在每个节点服务器上配置 ip 地址与节点名称的映射信息,编辑 /etc/hosts 文件,添加以下内容

1
2
3
192.168.56.201 node1
192.168.56.202 node2
192.168.56.203 node3

设置密钥令牌

编辑 rabbitMQ 的 cookie 文件,确保每个节点的 cookie 文件使用的是同一个值。可以取 node1 节点的 cookie 值,然后复制到 node2 和 node3 节点中。cookie 文件默认路径为 /var/lib/rabbitmq/.erlang.cookie 或者 $HOME/.erlang.cookie

cookie 相当于密钥令牌,集群中的 rabbitMQ 节点需要通过交换密钥令牌以获得相互认证。

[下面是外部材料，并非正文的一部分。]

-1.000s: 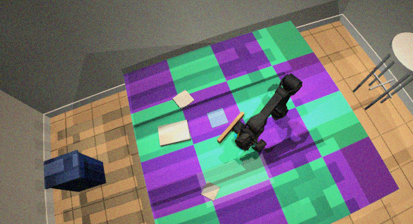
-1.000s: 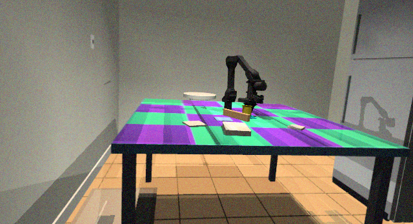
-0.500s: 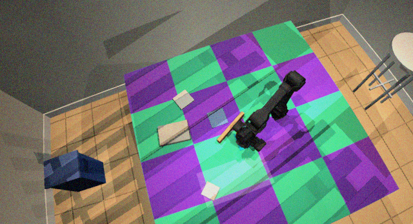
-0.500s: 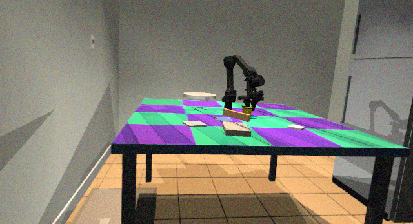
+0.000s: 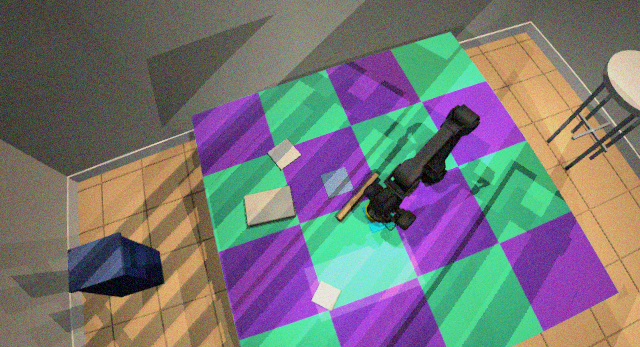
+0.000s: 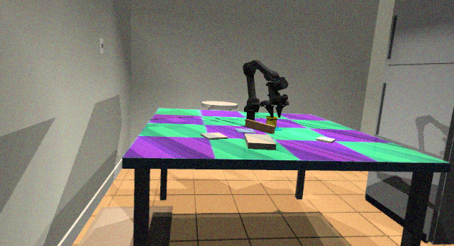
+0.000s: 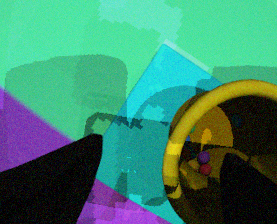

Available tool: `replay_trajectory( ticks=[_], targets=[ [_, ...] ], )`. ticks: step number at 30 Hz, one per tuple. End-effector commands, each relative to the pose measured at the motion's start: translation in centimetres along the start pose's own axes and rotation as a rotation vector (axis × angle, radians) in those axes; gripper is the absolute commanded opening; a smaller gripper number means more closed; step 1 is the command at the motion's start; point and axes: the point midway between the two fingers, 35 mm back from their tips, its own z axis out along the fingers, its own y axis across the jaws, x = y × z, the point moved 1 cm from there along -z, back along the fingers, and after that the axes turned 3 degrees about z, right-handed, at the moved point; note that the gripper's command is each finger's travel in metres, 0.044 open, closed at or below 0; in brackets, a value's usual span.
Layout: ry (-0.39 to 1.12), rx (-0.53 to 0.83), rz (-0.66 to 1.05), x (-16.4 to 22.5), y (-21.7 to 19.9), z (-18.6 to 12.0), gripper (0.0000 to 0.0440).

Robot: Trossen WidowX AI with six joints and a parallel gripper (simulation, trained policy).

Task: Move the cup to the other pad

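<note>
The yellow cup stands upright at the cyan pad. Its rim is in the right part of the wrist view, with a purple and a red marble visible inside. The cup overlaps the pad there, but how fully its base rests on it is hidden. My gripper is open, with its fingertips just above the cup's rim. One finger is outside the cup on the left, the other over its mouth; neither grips it. The other pad is pale blue and bare.
A low wooden bar stands between the cup and the pale blue pad. A thick beige block and two thin pale tiles, one and another, lie on the checkered table.
</note>
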Motion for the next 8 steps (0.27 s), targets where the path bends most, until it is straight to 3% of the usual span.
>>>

如果节点的密钥令牌不一致,在配置节点时会报以下错误。

1
2
3
4
5
6
7
8
9
10
11
12
13
14
15
16
17
18
19
20
21
22
23
24
25
26
27
28
29
30
31
32
33
34
35
36
37
[joden@node3 ~]$ rabbitmqctl join_cluster rabbit@node1
Clustering node rabbit@node3 with rabbit@node1
Error: unable to perform an operation on node 'rabbit@node1'. Please see diagnostics information and suggestions below.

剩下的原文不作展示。